**Task requirements**
Everything in the data that follows should be given again verbatim, except the images.

**Data segment**
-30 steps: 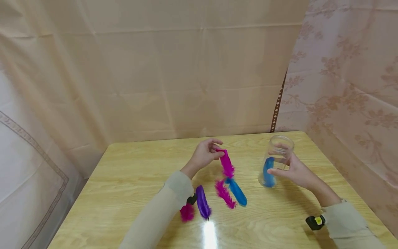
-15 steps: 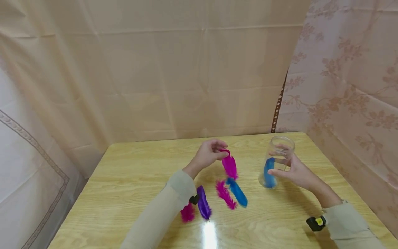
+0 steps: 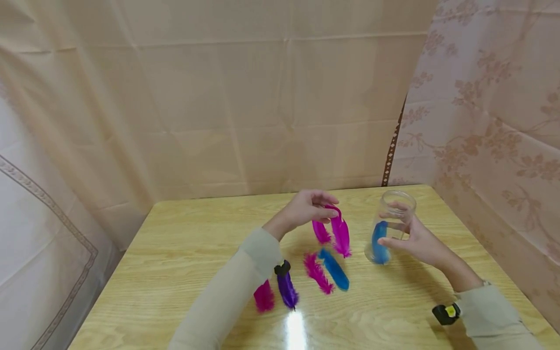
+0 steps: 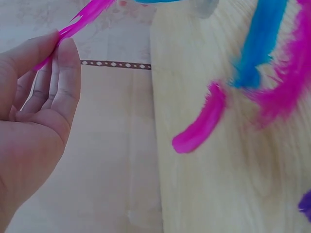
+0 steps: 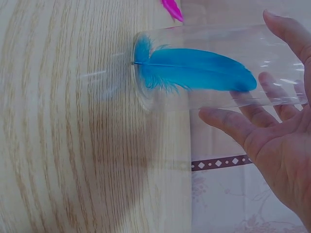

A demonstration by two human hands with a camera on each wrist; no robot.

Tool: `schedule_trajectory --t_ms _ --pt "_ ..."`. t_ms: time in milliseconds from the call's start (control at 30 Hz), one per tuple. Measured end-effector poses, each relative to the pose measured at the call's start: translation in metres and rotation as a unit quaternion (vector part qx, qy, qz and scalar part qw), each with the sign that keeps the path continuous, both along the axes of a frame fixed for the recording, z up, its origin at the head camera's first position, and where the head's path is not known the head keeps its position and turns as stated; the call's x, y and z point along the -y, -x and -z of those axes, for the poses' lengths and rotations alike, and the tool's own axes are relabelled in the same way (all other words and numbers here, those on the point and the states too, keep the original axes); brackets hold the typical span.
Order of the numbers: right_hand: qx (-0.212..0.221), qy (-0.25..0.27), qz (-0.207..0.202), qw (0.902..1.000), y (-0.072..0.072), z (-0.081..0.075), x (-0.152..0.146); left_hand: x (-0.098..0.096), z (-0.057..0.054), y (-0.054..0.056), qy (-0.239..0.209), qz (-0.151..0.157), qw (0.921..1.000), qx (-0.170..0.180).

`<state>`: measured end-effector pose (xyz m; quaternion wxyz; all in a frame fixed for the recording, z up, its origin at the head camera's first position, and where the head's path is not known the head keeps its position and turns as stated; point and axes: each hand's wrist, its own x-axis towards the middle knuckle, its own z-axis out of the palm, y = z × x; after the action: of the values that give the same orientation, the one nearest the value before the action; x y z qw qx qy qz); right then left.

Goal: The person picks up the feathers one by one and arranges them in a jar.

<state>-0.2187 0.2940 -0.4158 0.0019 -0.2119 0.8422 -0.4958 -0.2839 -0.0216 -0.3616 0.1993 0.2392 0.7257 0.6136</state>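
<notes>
My left hand (image 3: pixel 305 209) pinches the end of a bright pink feather (image 3: pixel 341 239), which hangs over the table to the left of a tall clear glass. In the left wrist view, thumb and fingertips meet on this feather (image 4: pixel 86 20). My right hand (image 3: pixel 415 240) holds the upright glass (image 3: pixel 379 212) from the right, its fingers and thumb curved around the wall. A blue feather (image 5: pixel 199 70) stands inside the glass, its frayed end at the bottom. Another pink feather (image 3: pixel 321 232) lies on the table below my left hand.
In front of the hands, a blue feather (image 3: pixel 335 273) and a fluffy pink one (image 3: pixel 318 273) lie side by side. A purple feather (image 3: pixel 287 291) and a darker pink one (image 3: pixel 264 297) lie near my left sleeve. Cloth hangings (image 3: pixel 262 121) rise behind the wooden table (image 3: pixel 175 253).
My left hand has moved right toward the glass with the pink feather, uncovering another pink feather on the table. The right hand and the glass have stayed in place.
</notes>
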Motion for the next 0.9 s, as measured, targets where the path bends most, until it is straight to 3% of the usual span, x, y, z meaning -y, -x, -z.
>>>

**Written response**
-30 steps: 
-15 steps: 
+0 steps: 
+0 steps: 
+0 steps: 

A demonstration by two human hands with a camera on each wrist; no robot.

Tool: `schedule_trajectory --t_ms _ --pt "_ ..."`. t_ms: time in milliseconds from the call's start (control at 30 Hz), one per tuple. Measured end-effector poses, each relative to the pose measured at the call's start: translation in metres and rotation as a unit quaternion (vector part qx, qy, qz and scalar part qw), each with the sign that keeps the path continuous, both along the axes of a frame fixed for the recording, z up, its origin at the head camera's first position, and where the head's path is not known the head keeps its position and turns as stated; the call's x, y and z point along the -y, -x and -z of those axes, for the poses' lengths and rotations alike, and the tool's own axes are relabelled in the same way (all other words and numbers here, those on the point and the states too, keep the original axes); brackets hold the typical span.
Order of the numbers: right_hand: qx (-0.212..0.221), qy (-0.25..0.27), qz (-0.207..0.202), qw (0.902..1.000), y (-0.072..0.072), z (-0.081..0.075), x (-0.152..0.146); left_hand: x (-0.098..0.096), z (-0.057..0.054), y (-0.054..0.056), qy (-0.239..0.209), qz (-0.151..0.157), qw (0.921..1.000), qx (-0.170..0.180).

`<state>`: measured end-effector pose (xyz m; quaternion wxyz; all in a frame fixed for the recording, z up, its origin at the head camera's first position, and where the head's path is not known the head keeps its position and turns as stated; point and axes: each hand's wrist, its own x-axis towards the middle knuckle, its own z-axis out of the palm, y = z × x; after the action: of the values that give the same orientation, the one nearest the value before the action; x y z qw qx qy qz); right then left.

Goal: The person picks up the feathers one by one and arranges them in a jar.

<state>-0.2187 0.2940 -0.4158 0.0019 -0.2119 0.8422 -0.4958 -0.2839 -0.0216 -0.3616 0.1993 0.2392 0.7257 0.6136</state>
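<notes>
My left hand (image 3: pixel 305 209) pinches the end of a bright pink feather (image 3: pixel 341 239), which hangs over the table to the left of a tall clear glass. In the left wrist view, thumb and fingertips meet on this feather (image 4: pixel 86 20). My right hand (image 3: pixel 415 240) holds the upright glass (image 3: pixel 379 212) from the right, its fingers and thumb curved around the wall. A blue feather (image 5: pixel 199 70) stands inside the glass, its frayed end at the bottom. Another pink feather (image 3: pixel 321 232) lies on the table below my left hand.
In front of the hands, a blue feather (image 3: pixel 335 273) and a fluffy pink one (image 3: pixel 318 273) lie side by side. A purple feather (image 3: pixel 287 291) and a darker pink one (image 3: pixel 264 297) lie near my left sleeve. Cloth hangings (image 3: pixel 262 121) rise behind the wooden table (image 3: pixel 175 253).
My left hand has moved right toward the glass with the pink feather, uncovering another pink feather on the table. The right hand and the glass have stayed in place.
</notes>
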Motion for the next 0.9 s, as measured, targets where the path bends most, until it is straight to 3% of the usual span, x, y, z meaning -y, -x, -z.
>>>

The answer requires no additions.